TASK DETAILS: Write the data below out again, with each line matching the original.

Stored dataset items
= Beginning of Section =
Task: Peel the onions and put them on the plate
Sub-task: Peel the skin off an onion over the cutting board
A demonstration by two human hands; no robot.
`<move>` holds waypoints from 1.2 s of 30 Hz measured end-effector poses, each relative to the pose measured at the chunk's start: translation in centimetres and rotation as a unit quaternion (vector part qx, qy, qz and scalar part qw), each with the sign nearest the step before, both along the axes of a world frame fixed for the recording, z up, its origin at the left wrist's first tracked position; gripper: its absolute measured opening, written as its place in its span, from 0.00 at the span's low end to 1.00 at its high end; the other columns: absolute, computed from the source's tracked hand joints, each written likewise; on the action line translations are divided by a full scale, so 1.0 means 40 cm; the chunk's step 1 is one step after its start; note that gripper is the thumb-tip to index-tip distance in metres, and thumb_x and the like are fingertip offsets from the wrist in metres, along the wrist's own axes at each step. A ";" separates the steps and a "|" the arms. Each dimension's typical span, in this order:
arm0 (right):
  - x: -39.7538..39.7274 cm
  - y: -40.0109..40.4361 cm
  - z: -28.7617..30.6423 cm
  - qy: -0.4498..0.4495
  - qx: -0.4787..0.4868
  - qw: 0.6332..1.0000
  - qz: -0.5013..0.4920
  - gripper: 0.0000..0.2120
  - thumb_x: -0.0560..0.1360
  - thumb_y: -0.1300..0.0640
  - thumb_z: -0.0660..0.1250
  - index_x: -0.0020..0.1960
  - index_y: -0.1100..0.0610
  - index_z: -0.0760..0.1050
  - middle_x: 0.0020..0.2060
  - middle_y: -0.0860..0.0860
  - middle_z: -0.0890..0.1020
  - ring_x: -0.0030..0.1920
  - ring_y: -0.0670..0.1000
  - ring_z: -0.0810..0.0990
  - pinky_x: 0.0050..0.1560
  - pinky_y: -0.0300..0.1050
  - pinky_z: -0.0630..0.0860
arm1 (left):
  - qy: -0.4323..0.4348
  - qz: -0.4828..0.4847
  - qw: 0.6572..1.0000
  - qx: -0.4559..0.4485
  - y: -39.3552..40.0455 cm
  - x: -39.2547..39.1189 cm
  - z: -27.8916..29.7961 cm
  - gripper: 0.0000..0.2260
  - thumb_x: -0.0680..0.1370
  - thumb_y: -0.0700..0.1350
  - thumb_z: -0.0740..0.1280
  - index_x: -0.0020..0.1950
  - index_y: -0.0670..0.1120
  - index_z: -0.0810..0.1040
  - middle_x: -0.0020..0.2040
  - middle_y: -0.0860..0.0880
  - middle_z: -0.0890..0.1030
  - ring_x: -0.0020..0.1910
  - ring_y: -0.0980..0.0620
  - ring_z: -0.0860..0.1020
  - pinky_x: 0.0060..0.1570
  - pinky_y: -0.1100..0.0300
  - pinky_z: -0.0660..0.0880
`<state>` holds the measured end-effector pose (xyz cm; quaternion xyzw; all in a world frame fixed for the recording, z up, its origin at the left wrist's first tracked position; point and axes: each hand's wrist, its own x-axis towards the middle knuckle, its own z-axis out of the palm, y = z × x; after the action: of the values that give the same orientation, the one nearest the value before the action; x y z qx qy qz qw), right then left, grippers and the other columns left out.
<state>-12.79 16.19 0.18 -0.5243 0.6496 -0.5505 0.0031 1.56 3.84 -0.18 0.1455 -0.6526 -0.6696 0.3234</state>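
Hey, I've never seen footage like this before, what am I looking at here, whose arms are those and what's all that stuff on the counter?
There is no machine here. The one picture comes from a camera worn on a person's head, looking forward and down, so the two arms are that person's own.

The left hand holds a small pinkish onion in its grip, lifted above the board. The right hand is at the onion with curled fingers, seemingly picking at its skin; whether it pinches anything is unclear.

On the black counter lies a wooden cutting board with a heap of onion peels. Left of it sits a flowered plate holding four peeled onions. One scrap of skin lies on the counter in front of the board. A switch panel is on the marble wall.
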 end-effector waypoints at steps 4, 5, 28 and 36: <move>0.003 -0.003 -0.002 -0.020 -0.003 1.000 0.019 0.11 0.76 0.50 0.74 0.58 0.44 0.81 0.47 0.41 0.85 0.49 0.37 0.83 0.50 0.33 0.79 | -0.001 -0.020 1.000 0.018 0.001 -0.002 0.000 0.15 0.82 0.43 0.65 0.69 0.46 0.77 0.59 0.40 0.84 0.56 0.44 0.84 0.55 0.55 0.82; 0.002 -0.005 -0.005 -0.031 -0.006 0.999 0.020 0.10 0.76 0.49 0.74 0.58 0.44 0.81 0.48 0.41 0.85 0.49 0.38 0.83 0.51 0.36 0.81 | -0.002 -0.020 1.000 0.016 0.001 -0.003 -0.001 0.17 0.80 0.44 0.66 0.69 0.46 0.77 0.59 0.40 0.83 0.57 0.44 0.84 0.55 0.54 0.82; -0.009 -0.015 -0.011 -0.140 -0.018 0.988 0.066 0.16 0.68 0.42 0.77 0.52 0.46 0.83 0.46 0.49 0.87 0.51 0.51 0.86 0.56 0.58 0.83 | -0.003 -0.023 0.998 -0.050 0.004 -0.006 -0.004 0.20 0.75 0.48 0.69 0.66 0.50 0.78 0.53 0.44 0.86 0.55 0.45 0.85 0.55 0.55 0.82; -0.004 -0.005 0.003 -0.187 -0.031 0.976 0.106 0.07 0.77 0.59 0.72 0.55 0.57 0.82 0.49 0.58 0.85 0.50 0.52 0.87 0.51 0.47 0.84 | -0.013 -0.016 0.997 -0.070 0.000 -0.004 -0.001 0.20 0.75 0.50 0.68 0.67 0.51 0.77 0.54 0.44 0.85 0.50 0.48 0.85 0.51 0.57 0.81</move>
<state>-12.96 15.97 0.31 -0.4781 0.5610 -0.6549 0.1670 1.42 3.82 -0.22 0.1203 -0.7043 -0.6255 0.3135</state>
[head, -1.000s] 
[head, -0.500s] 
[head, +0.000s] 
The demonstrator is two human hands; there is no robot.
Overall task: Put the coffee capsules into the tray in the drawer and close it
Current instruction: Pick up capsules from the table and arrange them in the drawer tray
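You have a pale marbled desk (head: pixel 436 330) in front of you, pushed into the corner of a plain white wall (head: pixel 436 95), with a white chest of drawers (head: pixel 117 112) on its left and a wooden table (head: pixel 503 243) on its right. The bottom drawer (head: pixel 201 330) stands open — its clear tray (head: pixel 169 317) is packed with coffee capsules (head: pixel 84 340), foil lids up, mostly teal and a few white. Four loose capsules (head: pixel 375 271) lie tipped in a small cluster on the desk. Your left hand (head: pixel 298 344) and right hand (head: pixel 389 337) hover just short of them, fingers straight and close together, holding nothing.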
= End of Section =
RESPONSE TO THE TASK:
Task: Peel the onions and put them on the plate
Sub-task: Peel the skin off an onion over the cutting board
A demonstration by two human hands; no robot.
`<move>` holds waypoints from 1.2 s of 30 Hz measured end-effector poses, each relative to the pose measured at the chunk's start: translation in centimetres and rotation as a unit quaternion (vector part qx, qy, qz and scalar part qw), each with the sign nearest the step before, both along the axes of a world frame fixed for the recording, z up, its origin at the left wrist's first tracked position; gripper: its absolute measured opening, written as its place in its span, from 0.00 at the span's low end to 1.00 at its high end; the other columns: absolute, computed from the source's tracked hand joints, each written likewise; on the action line translations are divided by a full scale, so 1.0 means 40 cm; the chunk's step 1 is one step after its start; note that gripper is the thumb-tip to index-tip distance in metres, and thumb_x and the like are fingertip offsets from the wrist in metres, along the wrist's own axes at each step. A ";" separates the steps and a "|" the arms. Each dimension's typical span, in this order:
arm0 (right):
  - x: -39.7538..39.7274 cm
  - y: -40.0109..40.4361 cm
  - z: -28.7617..30.6423 cm
  - qy: -0.4498..0.4495
  - qx: -0.4787..0.4868
  - qw: 0.6332..1.0000
  - qz: -0.5013..0.4920
  - gripper: 0.0000..0.2120
  - thumb_x: -0.0560..0.1360
  - thumb_y: -0.1300..0.0640
  - thumb_z: -0.0660..0.1250
  - index_x: -0.0020..0.1960
  - index_y: -0.1100..0.0610
  - index_z: -0.0760..0.1050
  - middle_x: 0.0020..0.2060
  - middle_y: -0.0860..0.0860
  - middle_z: -0.0890..0.1020
  - ring_x: -0.0030..0.1920
  - ring_y: -0.0670..0.1000
  - ring_z: -0.0810..0.0990
  - pinky_x: 0.0050..0.1560
  - pinky_y: -0.0300..0.1050
  - pinky_z: -0.0630..0.0860
arm1 (left):
  - qy: -0.4323..0.4348
  - qz: -0.4828..0.4847
  - qw: 0.6572..1.0000
  - qx: -0.4559..0.4485
  - y: -39.3552..40.0455 cm
  - x: -39.2547..39.1189 cm
  - z: -27.8916..29.7961 cm
  - gripper: 0.0000..0.2260
  - thumb_x: -0.0680..0.1370
  - thumb_y: -0.0700..0.1350
  - thumb_z: -0.0740..0.1280
  - index_x: -0.0020..0.1950
  - index_y: -0.0670..0.1120
  - index_z: -0.0810..0.1040
  - middle_x: -0.0020..0.2040
  - middle_y: -0.0860..0.0880
  - middle_z: -0.0890..0.1030
  - ring_x: -0.0020..0.1910
  - ring_y: -0.0980..0.0620
  - ring_z: -0.0860..0.1020
  - pinky_x: 0.0060..0.1570
  - pinky_y: -0.1100..0.0300
  - pinky_z: -0.0660..0.0880
`<state>` holds the measured end-effector pose (xyz cm; quaternion xyzw; all in a world frame fixed for the recording, z up, its origin at the left wrist's first tracked position; point and axes: each hand's wrist, its own x-axis towards the middle knuckle, its own z-axis out of the palm, y = z × x; after the action: of the values that give the same orientation, the one nearest the value before the action; x y z qx qy qz qw), right then left, grippers and the other columns left out.
<state>-12.79 16.19 0.18 -0.5243 0.6496 -0.5505 0.0031 1.56 3.84 -0.18 0.1455 -0.6526 -0.6696 0.3234</state>
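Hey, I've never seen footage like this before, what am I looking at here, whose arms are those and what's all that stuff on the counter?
There is no machine here. The one picture comes from a camera worn on a person's head, looking forward and down, so the two arms are that person's own.

The left hand holds a small pinkish onion in its grip, lifted above the board. The right hand is at the onion with curled fingers, seemingly picking at its skin; whether it pinches anything is unclear.

On the black counter lies a wooden cutting board with a heap of onion peels. Left of it sits a flowered plate holding four peeled onions. One scrap of skin lies on the counter in front of the board. A switch panel is on the marble wall.
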 end-effector waypoints at steps 4, 5, 28 and 36: <move>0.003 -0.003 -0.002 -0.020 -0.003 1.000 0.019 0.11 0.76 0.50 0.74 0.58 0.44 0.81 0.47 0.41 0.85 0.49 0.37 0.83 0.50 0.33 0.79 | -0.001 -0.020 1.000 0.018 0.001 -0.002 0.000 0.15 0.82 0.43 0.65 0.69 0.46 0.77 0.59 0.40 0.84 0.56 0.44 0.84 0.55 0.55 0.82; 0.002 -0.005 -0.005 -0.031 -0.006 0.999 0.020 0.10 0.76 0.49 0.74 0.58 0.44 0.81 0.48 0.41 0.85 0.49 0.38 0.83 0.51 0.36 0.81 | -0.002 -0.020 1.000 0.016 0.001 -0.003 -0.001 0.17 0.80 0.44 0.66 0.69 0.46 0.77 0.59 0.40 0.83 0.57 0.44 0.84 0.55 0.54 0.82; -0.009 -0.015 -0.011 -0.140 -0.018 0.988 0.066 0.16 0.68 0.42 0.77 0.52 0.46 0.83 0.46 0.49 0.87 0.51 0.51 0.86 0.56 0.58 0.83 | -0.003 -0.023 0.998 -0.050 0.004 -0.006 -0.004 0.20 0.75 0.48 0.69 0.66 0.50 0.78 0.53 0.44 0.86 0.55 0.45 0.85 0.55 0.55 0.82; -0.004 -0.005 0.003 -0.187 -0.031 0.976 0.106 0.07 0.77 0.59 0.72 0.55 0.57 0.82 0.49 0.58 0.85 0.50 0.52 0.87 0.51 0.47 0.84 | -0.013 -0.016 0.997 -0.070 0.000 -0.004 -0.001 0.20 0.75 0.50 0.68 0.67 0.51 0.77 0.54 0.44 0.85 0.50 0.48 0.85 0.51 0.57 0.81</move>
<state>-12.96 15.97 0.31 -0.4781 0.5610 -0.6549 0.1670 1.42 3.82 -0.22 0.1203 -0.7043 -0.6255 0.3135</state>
[head, -1.000s] 
[head, -0.500s] 
[head, +0.000s] 
The demonstrator is two human hands; there is no robot.
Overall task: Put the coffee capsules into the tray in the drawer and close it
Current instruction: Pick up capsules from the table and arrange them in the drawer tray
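You have a pale marbled desk (head: pixel 436 330) in front of you, pushed into the corner of a plain white wall (head: pixel 436 95), with a white chest of drawers (head: pixel 117 112) on its left and a wooden table (head: pixel 503 243) on its right. The bottom drawer (head: pixel 201 330) stands open — its clear tray (head: pixel 169 317) is packed with coffee capsules (head: pixel 84 340), foil lids up, mostly teal and a few white. Four loose capsules (head: pixel 375 271) lie tipped in a small cluster on the desk. Your left hand (head: pixel 298 344) and right hand (head: pixel 389 337) hover just short of them, fingers straight and close together, holding nothing.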

The answer given is complete.